Rakyat jelata sangat gembira: “Terima kasih, Tuhan! Terima kasih, Yang Mulia!”
Dengan demikian, mereka terus mengantre dengan gembira, siap memberikan uang mereka kepada Lin Beifan.
……
Mereka yang menunggu untuk melihat Lin Beifan dipermalukan hanya bisa tercengang.
“Sial! Semakin mahal rumah yang dijual, semakin cepat rumah itu terjual!”
“Tahap pertama perumahan sudah terjual habis, dan tahap kedua sedang dijual sekarang, sementara itu semua diberikan uang kepada kaisar bodoh itu!”
“Logika macam apa ini? Aku sama sekali tidak mengerti!”
“Rasanya seperti melihat hantu! Kaisar bodoh itu lolos dari bahaya lagi!”
“Melihat kaisar bodoh itu menghasilkan uang bahkan lebih menyakitkan daripada saya kehilangan uang!”
“Langit benar-benar buta!”
Saat ini, di dalam istana kekaisaran, Heshen melapor kepada Lin Beifan dengan wajah penuh kegembiraan.
“Laporkan kepada Yang Mulia, tahap pertama pembangunan perumahan telah terjual habis sepenuhnya, dan lebih dari setengah tahap kedua telah terjual, menghasilkan total modal sebesar 2,12 juta tael! Kami tidak hanya telah membayar semua upah tetapi juga ada surplus!”
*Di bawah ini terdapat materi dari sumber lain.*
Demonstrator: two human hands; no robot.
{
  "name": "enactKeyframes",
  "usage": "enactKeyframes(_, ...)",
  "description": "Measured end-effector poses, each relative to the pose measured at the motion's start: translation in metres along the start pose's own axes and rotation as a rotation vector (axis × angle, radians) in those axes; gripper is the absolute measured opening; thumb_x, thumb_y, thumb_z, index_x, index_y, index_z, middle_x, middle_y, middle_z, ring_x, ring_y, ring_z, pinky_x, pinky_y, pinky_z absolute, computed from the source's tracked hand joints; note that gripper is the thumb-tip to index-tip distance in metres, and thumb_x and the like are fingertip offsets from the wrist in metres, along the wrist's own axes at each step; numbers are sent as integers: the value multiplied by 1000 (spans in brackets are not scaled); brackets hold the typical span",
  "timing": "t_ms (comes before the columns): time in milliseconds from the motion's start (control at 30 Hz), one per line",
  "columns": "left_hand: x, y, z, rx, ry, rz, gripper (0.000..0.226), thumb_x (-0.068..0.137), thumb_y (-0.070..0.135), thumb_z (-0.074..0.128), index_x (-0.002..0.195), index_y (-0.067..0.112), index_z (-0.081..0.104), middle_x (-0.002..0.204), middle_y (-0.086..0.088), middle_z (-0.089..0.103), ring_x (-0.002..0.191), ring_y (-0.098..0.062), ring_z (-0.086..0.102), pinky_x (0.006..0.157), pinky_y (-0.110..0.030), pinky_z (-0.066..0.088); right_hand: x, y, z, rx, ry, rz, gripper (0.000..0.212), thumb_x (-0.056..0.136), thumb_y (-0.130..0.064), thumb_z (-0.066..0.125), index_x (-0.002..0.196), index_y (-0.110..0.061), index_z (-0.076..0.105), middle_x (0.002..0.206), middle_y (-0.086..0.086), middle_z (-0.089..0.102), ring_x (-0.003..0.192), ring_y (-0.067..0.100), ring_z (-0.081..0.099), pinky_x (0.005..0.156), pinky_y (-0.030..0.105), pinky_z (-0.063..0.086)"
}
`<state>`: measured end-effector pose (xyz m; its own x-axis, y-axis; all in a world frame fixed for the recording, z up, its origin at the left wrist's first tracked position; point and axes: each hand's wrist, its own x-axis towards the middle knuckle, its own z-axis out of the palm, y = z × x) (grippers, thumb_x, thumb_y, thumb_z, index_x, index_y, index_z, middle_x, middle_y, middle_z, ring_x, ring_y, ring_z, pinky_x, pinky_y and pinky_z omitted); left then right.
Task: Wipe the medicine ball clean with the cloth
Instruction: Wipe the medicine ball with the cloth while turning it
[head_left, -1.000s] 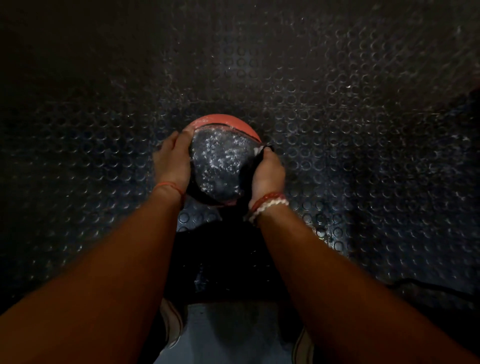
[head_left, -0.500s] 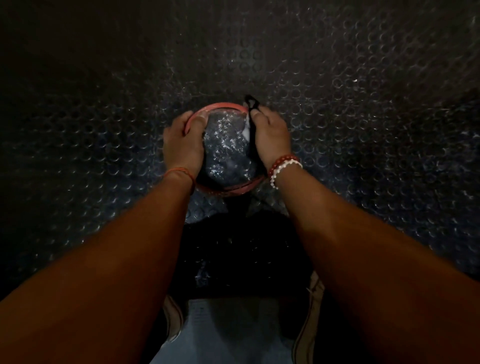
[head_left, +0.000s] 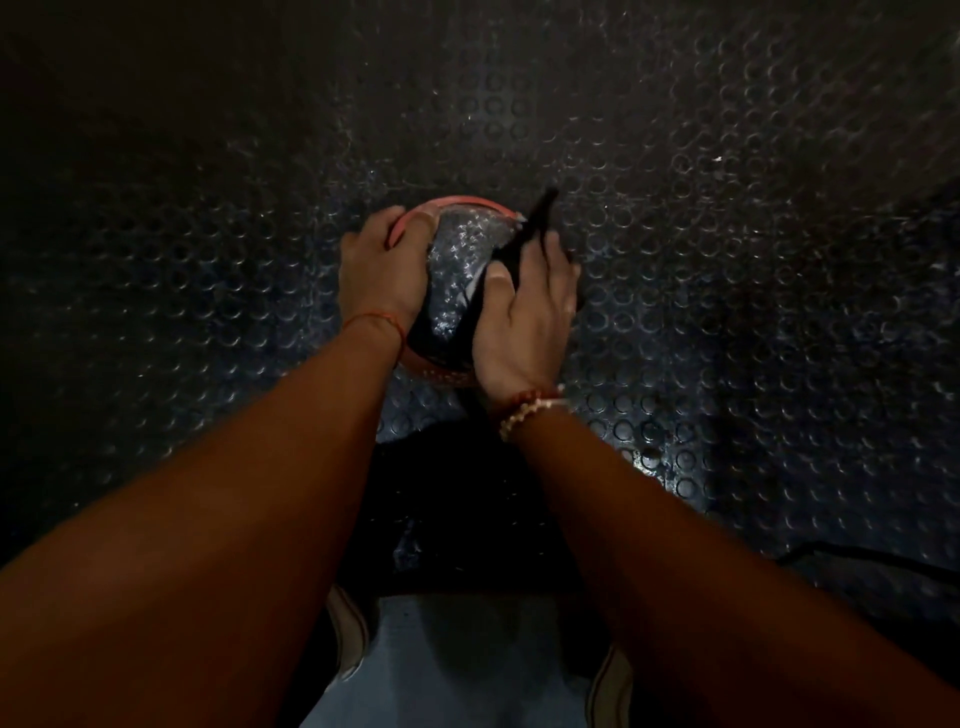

“Dan lebih jauh lagi, setiap bulan kita akan dapat memperoleh kembali sekitar 150.000 tael dana, ditambah pendapatan pajak sebesar 200.000 tael, kas negara kita dapat sepenuhnya menopang kita selama setengah tahun!”
“Selain itu, dengan terus berlanjutnya penjualan tahap kedua perumahan dan dimulainya penjualan mineral, dana akan terus diperoleh kembali. Saya pribadi sangat yakin bahwa kita dapat mencapai anggaran berimbang setelah setengah tahun!”
“Bagus! Sangat bagus!” Lin Beifan mengangguk puas.
Yaoyao terkejut: “Kaisar kecil yang bodoh, kau benar-benar berhasil melakukannya, membuat rakyat jelata rela menyerahkan uang mereka! Tapi Yaoyao tidak mengerti mengapa semakin mahal harga rumah, semakin cepat rumah itu terjual. Ini sama sekali tidak masuk akal!”
Lin Beifan menghela napas: “Yang bisa kukatakan hanyalah, ini adalah sifat manusia! Sifat manusia adalah menginginkan keuntungan kecil, takut kehilangan, percaya diri secara membabi buta, dan di atas itu semua, ada efek kawanan. Itulah mengapa fenomena seperti ini terjadi!”
Yaoyao menggaruk kepalanya: “Aku tidak mengerti…”
“Wajar kalau kamu tidak mengerti; mengingat kecerdasanmu, memang akan sulit bagimu untuk memahaminya. Kamu hanya perlu berteriak ‘666’ dan itu sudah cukup!” (TLN: “666” adalah bahasa gaul internet yang keren/luar biasa.)
Yaoyao marah: “Apa kau menyebutku bodoh?”
Lin Beifan berkata dengan sungguh-sungguh, “Tidak, aku memujimu karena kamu polos dan imut!”
“Hmph! Setidaknya kau punya selera yang bagus!” kata Yaoyao sambil tersenyum bangga dan genit.